Problem requirements =
Take the entries below and print, exactly, the stretch from the line containing "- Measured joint" through the line containing "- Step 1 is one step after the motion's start", both included.

Data supplied =
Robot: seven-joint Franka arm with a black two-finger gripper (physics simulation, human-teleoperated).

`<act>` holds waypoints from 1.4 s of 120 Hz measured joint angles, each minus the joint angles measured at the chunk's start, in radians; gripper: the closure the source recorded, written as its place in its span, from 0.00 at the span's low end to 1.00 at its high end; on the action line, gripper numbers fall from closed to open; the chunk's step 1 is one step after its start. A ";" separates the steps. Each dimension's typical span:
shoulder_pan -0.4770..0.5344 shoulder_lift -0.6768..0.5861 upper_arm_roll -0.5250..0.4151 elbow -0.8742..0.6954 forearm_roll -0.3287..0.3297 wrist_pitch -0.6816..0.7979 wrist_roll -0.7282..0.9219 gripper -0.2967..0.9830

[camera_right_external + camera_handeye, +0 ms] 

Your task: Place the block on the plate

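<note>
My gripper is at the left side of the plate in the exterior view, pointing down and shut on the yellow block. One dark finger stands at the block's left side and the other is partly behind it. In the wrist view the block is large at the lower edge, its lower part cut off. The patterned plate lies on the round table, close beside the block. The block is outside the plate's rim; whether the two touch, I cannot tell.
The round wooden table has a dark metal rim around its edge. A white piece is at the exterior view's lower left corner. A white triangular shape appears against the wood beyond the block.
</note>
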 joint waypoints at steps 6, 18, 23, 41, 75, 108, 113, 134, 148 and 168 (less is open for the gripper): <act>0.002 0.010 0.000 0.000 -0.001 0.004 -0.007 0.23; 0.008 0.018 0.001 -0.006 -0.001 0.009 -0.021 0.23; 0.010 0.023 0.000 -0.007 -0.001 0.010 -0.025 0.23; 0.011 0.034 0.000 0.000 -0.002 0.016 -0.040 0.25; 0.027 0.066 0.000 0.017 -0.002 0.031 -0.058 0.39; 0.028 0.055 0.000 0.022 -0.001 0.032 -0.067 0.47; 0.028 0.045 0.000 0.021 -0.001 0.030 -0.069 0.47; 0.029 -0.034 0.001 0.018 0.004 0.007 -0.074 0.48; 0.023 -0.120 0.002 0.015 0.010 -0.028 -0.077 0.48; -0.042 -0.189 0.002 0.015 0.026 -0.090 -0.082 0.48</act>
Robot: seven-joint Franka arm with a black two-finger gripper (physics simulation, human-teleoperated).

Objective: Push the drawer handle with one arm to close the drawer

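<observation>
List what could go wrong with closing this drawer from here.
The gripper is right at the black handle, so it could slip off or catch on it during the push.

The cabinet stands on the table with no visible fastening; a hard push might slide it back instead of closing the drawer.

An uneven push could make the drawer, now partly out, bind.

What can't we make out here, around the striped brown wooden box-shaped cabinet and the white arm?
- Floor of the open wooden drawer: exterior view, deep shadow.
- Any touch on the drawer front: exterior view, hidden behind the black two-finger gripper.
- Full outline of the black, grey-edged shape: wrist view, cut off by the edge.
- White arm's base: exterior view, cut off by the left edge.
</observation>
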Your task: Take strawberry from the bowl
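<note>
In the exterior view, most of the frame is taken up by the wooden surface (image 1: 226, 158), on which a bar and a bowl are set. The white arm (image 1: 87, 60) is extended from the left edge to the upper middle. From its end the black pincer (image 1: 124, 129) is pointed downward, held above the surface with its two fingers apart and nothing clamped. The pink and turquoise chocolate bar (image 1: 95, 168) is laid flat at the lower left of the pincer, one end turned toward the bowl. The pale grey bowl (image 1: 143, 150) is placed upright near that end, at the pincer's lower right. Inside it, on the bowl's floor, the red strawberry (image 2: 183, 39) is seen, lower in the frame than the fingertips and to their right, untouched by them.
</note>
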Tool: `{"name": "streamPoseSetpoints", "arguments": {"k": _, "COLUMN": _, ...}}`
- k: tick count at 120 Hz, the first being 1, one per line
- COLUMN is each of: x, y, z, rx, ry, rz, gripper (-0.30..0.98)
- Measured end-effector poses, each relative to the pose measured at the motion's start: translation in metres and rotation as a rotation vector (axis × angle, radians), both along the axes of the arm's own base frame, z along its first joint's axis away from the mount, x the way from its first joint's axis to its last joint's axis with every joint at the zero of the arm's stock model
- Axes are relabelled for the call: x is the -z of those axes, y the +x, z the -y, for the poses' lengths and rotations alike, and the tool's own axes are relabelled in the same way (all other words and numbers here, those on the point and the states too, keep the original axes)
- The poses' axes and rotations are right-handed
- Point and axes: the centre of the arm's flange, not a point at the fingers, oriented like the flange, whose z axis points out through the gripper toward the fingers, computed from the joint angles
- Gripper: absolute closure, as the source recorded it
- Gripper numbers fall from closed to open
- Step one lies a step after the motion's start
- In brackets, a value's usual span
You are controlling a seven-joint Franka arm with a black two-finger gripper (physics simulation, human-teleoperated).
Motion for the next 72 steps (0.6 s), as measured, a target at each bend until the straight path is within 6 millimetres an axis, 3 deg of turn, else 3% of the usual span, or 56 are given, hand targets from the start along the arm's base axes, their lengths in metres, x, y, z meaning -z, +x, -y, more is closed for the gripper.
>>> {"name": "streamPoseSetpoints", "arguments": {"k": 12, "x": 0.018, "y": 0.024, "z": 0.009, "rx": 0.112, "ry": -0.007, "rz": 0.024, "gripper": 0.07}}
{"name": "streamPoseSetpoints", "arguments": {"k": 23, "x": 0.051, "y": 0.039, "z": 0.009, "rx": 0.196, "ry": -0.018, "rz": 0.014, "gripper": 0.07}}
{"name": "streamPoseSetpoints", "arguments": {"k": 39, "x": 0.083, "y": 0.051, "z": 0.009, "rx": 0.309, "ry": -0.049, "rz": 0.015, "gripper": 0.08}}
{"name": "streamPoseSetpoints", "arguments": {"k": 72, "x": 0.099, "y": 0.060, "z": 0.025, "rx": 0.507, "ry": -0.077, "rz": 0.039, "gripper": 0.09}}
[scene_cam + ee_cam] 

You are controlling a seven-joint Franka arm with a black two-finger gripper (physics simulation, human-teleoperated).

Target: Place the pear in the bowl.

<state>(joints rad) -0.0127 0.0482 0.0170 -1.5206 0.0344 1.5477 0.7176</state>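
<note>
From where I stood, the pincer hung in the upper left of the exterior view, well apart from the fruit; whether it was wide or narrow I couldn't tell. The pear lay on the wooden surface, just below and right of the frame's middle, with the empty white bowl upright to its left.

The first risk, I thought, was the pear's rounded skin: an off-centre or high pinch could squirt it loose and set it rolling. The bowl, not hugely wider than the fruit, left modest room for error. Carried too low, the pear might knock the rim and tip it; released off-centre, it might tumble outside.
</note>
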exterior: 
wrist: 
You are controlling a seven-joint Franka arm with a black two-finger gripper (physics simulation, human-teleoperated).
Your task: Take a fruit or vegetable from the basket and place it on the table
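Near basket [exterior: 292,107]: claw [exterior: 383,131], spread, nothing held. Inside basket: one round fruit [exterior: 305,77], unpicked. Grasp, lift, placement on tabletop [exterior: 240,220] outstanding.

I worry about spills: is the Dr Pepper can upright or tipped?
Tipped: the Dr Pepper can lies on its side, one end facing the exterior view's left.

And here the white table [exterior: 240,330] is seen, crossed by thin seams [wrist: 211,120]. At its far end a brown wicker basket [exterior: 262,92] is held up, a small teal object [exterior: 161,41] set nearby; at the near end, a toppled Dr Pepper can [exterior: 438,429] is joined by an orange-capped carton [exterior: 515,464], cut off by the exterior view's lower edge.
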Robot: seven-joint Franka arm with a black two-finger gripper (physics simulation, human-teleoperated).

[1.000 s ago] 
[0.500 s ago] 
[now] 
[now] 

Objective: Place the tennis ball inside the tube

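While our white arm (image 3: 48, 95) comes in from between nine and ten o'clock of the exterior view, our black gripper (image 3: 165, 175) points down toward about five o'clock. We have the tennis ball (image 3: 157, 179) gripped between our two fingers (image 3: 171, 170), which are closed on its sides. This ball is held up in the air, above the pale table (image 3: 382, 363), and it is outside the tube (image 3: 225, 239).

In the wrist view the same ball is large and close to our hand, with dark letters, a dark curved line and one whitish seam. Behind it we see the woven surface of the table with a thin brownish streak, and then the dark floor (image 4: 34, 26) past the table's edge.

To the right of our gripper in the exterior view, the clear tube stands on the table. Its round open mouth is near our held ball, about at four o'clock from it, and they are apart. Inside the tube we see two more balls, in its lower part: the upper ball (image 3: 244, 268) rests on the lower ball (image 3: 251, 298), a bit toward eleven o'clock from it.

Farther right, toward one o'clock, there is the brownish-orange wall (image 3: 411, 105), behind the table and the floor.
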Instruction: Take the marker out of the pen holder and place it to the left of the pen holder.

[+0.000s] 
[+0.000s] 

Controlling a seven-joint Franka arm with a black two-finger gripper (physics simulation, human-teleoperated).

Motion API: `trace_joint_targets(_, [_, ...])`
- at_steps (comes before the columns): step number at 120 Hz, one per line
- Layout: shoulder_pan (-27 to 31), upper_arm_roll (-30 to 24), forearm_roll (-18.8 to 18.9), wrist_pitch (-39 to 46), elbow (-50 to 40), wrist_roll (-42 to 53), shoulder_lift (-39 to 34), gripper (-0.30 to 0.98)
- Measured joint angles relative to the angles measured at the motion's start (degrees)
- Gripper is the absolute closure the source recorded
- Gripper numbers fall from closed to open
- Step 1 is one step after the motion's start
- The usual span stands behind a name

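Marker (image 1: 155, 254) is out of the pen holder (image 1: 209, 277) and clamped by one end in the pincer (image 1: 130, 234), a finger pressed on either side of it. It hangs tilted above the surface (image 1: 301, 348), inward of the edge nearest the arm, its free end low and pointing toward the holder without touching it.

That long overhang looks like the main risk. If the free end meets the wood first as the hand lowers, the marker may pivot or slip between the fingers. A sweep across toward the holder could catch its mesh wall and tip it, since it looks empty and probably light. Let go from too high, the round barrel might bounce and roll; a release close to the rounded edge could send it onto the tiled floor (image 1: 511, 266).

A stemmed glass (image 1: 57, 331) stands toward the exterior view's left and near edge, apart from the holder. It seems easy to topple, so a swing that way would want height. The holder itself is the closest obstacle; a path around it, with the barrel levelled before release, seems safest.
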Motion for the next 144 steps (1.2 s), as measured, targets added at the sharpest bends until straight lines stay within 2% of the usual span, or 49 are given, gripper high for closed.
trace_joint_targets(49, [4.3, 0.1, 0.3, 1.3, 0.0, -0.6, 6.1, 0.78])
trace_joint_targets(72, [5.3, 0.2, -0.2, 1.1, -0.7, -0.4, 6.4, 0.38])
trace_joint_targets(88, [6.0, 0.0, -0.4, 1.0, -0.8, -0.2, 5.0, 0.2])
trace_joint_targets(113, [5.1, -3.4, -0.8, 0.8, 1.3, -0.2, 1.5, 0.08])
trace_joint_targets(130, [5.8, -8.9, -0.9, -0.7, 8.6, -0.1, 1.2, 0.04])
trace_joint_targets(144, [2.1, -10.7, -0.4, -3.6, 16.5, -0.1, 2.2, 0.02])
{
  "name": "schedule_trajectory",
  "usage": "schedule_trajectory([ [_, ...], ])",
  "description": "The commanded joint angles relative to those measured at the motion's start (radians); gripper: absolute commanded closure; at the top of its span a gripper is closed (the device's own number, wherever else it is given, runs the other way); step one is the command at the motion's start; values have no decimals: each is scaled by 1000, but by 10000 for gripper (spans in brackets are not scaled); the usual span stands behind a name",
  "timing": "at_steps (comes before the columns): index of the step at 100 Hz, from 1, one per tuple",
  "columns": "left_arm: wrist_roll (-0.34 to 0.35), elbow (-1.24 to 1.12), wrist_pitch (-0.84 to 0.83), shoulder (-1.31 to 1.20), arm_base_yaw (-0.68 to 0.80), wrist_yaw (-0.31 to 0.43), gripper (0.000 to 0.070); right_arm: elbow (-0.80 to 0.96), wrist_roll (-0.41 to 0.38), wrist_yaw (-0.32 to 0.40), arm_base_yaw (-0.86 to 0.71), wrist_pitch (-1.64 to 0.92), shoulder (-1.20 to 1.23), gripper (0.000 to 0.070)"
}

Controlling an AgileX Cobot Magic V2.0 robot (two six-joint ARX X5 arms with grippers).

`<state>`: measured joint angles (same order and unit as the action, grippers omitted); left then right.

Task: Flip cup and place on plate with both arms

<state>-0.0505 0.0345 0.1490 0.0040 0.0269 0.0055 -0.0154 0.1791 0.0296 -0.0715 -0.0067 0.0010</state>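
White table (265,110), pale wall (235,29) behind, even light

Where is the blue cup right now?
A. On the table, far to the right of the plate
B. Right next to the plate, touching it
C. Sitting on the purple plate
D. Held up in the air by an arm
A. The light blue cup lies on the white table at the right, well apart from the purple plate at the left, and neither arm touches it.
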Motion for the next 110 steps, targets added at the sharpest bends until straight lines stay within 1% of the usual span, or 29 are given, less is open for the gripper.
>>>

The completed task =
- Measured joint angles relative to the angles measured at the motion's start (degrees)
- Gripper is the absolute closure the source recorded
- Gripper numbers fall from closed to open
- Step 1 is one step after the motion's start

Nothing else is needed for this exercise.